L’illustration d’André-Philippe Côté au lendemain de l’attentat chez «Charlie Hebdo».

Cinq ans après «Charlie Hebdo»: les caricaturistes sur la sellette

Le 7 janvier 2015, la salle de rédaction de l’hebdomadaire satirique français «Charlie Hebdo» était prise d’assaut par deux terroristes islamistes, irrités de la publication de caricatures du prophète Mahomet. Bilan de l’attaque : 12 morts, dont les dessinateurs Cabu et Wolinski. Cinq ans plus tard, le dessin de presse demeure un genre menacé dans le monde par la montée de l’intégrisme religieux. Si huit pays ont retiré la notion de «blasphème» de leur cadre juridique depuis 2015, 68 États continuent de réprimer l’offense à la religion. Le caricaturiste du Soleil André-Philippe Côté s’est ouvert sur le sujet.

Q  Cinq ans après les malheureux événements de Paris, crois-tu que le monde est toujours aussi Charlie?

R  Le monde l’a été dans les mois qui ont suivi, mais le nombre de lecteurs est resté à peu près le même. Il faut dire que le lectorat de Charlie Hebdo est très particulier. Il cherche un humour assez trash, violent, percutant. Ce n’est pas tout le monde qui aime le genre.

Q  Le métier de caricaturiste et de dessinateur de presse a beaucoup changé depuis les attentats. On est devenus plus frileux.

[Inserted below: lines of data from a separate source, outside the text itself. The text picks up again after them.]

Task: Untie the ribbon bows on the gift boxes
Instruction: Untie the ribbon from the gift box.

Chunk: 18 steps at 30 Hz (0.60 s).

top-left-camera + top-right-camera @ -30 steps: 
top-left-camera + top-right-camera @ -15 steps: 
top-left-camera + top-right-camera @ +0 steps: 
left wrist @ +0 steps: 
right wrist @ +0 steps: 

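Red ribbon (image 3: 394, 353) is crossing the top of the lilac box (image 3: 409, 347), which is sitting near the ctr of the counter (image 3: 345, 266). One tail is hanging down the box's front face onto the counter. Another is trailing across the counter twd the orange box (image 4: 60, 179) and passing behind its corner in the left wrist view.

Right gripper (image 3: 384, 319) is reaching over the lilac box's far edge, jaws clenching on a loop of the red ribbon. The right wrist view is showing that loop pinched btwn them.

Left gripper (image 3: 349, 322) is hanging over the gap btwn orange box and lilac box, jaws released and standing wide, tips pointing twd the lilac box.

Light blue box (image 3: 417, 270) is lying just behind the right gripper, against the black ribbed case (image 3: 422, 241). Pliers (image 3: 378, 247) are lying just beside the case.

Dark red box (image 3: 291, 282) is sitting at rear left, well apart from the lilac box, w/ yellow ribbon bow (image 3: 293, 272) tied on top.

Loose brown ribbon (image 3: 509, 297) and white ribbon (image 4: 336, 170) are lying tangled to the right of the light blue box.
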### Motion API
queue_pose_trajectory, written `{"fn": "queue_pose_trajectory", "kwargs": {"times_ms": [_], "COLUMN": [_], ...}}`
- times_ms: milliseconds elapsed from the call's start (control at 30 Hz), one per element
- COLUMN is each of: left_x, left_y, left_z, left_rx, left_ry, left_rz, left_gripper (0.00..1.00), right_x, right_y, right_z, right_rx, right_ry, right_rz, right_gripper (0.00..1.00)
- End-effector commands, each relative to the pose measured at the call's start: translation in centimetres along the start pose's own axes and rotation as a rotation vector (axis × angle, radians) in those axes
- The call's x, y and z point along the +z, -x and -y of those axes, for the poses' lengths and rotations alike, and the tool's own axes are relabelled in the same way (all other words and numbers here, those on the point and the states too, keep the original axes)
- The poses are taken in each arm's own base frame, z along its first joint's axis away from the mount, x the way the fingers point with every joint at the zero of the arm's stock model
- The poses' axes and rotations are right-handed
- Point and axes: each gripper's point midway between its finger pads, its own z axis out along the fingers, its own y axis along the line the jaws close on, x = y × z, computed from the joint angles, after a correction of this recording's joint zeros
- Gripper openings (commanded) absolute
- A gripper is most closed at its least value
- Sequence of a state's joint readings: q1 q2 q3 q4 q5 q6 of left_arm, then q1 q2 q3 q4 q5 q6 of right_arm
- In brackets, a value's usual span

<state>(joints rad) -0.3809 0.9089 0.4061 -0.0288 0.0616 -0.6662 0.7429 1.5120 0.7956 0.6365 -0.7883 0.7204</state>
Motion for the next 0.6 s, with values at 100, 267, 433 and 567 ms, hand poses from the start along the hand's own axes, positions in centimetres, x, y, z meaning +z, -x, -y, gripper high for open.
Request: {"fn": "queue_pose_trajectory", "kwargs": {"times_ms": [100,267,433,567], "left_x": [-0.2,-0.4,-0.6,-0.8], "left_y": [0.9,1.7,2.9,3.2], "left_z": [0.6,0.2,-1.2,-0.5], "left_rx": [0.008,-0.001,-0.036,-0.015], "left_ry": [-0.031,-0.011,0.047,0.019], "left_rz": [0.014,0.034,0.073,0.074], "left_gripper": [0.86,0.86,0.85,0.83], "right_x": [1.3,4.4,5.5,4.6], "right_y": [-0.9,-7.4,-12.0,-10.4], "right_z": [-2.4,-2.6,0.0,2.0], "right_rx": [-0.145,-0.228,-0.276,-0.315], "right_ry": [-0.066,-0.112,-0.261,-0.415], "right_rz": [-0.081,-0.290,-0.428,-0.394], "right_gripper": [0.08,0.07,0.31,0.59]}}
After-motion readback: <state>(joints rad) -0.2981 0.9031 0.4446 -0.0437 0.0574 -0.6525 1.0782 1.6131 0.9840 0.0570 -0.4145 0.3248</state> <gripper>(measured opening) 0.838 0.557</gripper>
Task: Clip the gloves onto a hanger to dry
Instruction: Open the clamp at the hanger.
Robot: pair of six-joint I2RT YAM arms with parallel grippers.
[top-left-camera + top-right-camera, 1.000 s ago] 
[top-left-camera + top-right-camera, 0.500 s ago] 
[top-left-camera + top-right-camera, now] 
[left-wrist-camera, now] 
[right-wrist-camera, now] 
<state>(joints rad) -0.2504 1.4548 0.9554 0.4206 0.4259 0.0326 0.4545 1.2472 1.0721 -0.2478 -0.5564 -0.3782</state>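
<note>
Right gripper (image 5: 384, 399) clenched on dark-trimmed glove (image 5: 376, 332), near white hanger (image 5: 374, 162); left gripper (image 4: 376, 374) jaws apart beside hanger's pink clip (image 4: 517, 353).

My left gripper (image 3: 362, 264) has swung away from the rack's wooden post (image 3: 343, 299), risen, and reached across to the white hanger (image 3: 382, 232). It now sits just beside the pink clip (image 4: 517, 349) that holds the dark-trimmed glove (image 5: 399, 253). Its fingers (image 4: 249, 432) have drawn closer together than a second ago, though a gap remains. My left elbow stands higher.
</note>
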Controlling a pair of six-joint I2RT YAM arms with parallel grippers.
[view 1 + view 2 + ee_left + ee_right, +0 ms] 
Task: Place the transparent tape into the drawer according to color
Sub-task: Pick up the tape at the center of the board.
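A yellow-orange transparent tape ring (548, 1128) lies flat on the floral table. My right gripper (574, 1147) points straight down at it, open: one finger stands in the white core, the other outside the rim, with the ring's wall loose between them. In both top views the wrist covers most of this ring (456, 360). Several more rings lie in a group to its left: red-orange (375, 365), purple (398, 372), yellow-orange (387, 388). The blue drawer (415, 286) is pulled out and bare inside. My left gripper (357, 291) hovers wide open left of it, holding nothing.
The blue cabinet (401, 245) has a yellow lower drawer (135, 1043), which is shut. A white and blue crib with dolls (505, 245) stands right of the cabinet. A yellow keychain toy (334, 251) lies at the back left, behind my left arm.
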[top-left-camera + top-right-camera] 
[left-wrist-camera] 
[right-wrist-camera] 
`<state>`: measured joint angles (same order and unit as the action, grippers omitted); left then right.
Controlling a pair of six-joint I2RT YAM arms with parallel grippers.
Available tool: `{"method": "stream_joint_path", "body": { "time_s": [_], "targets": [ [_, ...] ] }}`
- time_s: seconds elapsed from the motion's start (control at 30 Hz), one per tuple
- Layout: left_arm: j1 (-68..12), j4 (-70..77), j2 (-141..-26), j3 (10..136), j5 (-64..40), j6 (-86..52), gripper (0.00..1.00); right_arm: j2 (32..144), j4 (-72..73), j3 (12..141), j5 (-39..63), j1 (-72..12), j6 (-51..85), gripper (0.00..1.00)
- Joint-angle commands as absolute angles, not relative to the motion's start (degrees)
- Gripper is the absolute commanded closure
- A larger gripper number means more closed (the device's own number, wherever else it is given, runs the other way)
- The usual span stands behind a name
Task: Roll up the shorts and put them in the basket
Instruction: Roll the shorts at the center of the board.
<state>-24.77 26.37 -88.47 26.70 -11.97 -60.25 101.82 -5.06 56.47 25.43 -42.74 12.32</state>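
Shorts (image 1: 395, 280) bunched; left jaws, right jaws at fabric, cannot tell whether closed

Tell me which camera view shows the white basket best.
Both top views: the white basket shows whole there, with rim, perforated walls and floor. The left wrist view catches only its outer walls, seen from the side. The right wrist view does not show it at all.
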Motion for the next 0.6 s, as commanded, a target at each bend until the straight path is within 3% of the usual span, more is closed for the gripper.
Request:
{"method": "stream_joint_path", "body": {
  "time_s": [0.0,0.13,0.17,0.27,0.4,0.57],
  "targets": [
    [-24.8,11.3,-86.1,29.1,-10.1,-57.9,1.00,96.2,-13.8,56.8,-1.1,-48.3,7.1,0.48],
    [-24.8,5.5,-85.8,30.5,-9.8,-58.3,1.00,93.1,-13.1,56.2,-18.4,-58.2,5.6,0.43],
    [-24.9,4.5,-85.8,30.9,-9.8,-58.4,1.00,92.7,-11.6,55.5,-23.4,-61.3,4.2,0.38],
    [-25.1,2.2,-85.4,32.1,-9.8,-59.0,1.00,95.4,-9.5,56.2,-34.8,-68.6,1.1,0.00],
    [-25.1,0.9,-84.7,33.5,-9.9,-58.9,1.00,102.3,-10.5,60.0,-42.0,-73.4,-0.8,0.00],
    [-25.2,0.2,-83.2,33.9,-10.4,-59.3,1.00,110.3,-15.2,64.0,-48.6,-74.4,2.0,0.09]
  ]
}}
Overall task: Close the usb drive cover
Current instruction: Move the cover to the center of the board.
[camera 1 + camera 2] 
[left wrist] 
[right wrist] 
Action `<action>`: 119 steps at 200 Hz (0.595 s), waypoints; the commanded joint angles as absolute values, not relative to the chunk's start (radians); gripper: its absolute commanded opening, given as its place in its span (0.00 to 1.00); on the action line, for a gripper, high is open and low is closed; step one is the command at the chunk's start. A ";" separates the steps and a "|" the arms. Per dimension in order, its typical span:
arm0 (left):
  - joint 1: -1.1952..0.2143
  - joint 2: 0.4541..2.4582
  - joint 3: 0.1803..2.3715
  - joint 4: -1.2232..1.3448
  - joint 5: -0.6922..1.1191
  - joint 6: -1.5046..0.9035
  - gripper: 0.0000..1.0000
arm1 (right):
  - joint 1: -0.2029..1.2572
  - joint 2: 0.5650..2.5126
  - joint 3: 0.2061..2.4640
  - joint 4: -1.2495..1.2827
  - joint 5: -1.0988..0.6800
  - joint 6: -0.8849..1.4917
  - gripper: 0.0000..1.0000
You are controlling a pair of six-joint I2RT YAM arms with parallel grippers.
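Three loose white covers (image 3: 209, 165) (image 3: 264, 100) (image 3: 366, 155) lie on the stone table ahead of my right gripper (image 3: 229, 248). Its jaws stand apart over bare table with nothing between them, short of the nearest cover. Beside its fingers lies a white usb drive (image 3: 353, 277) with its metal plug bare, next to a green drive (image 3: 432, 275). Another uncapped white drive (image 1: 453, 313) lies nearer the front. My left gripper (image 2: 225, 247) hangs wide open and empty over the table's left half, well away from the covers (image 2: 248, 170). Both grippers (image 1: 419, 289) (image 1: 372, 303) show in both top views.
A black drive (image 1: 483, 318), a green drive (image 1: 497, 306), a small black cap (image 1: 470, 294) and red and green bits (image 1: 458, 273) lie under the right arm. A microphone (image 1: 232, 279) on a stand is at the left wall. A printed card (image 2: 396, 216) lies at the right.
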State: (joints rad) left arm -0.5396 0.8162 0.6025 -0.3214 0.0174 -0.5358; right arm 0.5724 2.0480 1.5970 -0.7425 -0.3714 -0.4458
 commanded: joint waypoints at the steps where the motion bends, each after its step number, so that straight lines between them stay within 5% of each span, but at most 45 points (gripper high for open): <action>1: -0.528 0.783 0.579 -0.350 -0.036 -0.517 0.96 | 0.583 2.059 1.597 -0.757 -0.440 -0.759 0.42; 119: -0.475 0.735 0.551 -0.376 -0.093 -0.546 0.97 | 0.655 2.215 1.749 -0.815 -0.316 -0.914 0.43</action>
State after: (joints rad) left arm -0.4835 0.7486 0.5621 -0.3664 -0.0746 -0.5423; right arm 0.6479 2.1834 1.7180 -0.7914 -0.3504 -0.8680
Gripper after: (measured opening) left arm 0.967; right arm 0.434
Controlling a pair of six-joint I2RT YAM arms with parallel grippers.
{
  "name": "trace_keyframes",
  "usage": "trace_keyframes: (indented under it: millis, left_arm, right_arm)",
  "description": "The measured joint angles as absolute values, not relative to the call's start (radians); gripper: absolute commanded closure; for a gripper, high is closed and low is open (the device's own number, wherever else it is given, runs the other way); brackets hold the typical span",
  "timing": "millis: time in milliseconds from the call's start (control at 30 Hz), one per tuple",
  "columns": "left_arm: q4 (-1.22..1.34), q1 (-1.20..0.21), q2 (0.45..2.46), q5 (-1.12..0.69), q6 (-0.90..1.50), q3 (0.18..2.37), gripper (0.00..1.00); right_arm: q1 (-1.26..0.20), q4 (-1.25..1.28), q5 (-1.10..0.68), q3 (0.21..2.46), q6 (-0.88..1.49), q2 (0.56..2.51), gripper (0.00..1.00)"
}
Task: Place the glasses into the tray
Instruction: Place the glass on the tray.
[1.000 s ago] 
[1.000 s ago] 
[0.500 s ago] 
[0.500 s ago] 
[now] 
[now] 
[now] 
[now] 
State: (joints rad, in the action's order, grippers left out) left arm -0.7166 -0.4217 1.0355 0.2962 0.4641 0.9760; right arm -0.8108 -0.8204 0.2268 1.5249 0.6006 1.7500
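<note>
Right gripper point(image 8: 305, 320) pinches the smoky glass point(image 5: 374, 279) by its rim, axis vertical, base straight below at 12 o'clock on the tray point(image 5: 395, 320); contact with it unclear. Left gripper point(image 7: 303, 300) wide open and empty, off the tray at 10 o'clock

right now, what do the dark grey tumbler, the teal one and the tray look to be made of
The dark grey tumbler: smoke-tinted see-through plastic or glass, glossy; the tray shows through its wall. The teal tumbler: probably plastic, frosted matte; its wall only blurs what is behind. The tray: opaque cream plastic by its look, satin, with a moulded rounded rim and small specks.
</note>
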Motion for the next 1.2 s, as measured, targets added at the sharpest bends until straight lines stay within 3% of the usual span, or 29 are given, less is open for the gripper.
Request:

Je suppose que tu fais toi-même le constat?

R  Ah oui. Maintenant, des groupes radicaux peuvent s’en prendre à des dessinateurs, un phénomène qu’on ne connaissait pas, mais qui est maintenant réel. Des caricaturistes sont emprisonnés et molestés dans certains pays d’Afrique et du Moyen-Orient. Les réseaux sociaux sont un nouveau phénomène. En quelques heures, un dessin peut se mettre à dos des milliers et des milliers de personnes. Des gens protestent, hurlent, dénoncent. Ça fait peur à certains journaux qui ne veulent pas perdre de lecteurs. On l’a vu récemment avec le New York Times qui, à cause d’une caricature (jugée antisémite), a décidé d’arrêter la publication de dessins de presse. 

André-Phillippe Côté

Q  Finalement, le danger n’est-il pas de voir les caricaturistes et dessinateurs de presse s’autocensurer?

R  Les dessinateurs se sentent beaucoup plus fragiles et dans une situation précaire. C’est sûr que les éditeurs de journaux sentent la pression. Et les difficultés financières des médias jouent aussi. Beaucoup de journaux et de magazines ont fermé au cours des dernières années, ce qui a entraîné la diminution du nombre d’emplois de caricaturistes. 

Q  Est-ce que ta façon de travailler a changé depuis cinq ans?

R  Non. Je travaille pour un journal formidable. J’ai un lien de confiance mutuelle avec la direction. Je respecte le journal dans son identité, soit celle d’un journal généraliste qui s’adresse à tous les publics. Il faut dire que l’humour dans un grand quotidien n’est pas celui de Charlie Hebdo. On ne cherche pas à provoquer. On veut dénoncer les mêmes choses, mais en utilisant un type d’humour différent. 

Q  Avec le recul, a-t-on eu raison de caricaturer le prophète Mahomet, ce qui a mis le feu aux poudres?

R  Je pense que oui. Dans l’histoire, Mahomet a souvent été caricaturé bien avant Charlie Hebdo. Ce qui est nouveau, c’est que les caricatures du magazine ont été instrumentalisées par des groupes d’extrême-droite qui les ont publiées sur leurs sites. Ç’a enflammé la société. 

Q  Es-tu optimiste pour l’avenir de la profession?

R  Il est intimement lié à l’avenir des journaux. Tu peux diffuser tes dessins sur Internet, mais tu ne peux pas en vivre. Si les journaux passent à travers la crise et trouvent de nouveaux modèles d’affaires, la caricature va survivre.